▶ _WHAT IS BEING ASKED_
Find every line of the listing below where "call" appears, and copy it.
↓
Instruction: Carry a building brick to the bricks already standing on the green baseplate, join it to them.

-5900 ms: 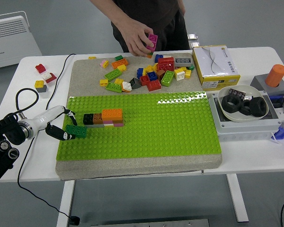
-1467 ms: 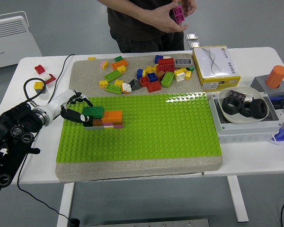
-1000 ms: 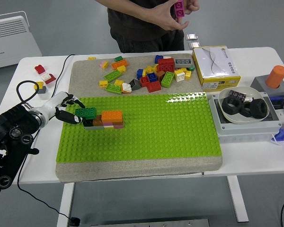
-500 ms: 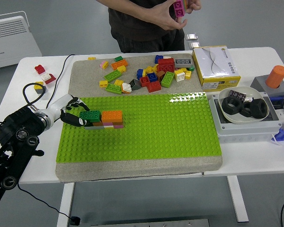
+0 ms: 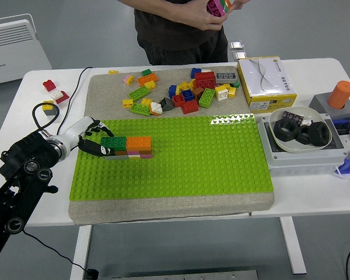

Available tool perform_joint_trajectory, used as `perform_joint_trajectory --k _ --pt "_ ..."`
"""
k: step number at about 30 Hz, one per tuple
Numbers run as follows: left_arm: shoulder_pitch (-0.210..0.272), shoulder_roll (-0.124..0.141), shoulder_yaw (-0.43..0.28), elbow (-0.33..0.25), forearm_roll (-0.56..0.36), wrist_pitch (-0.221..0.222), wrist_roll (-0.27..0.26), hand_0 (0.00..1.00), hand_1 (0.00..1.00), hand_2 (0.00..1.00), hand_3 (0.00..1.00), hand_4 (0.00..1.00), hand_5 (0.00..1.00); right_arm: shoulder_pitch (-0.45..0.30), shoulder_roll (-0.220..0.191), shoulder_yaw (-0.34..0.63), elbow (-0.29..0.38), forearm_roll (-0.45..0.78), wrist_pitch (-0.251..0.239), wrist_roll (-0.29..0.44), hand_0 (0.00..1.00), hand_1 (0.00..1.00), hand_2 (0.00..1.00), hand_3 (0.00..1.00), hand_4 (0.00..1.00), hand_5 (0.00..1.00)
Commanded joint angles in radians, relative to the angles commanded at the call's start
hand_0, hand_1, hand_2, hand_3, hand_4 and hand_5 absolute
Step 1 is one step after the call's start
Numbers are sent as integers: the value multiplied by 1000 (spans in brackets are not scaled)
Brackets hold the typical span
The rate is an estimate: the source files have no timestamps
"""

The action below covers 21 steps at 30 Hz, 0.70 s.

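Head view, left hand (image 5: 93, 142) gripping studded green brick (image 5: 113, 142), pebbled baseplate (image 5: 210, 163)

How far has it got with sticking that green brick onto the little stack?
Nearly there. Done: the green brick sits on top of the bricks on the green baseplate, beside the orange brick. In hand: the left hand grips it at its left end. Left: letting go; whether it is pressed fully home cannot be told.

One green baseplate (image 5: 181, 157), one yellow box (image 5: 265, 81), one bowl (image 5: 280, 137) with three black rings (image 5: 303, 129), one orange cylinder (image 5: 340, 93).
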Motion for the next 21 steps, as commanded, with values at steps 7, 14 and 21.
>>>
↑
▶ _RESULT BELOW_
Commanded joint angles in radians, relative to the angles commanded at the call's start
Step 1 is one step after the call's start

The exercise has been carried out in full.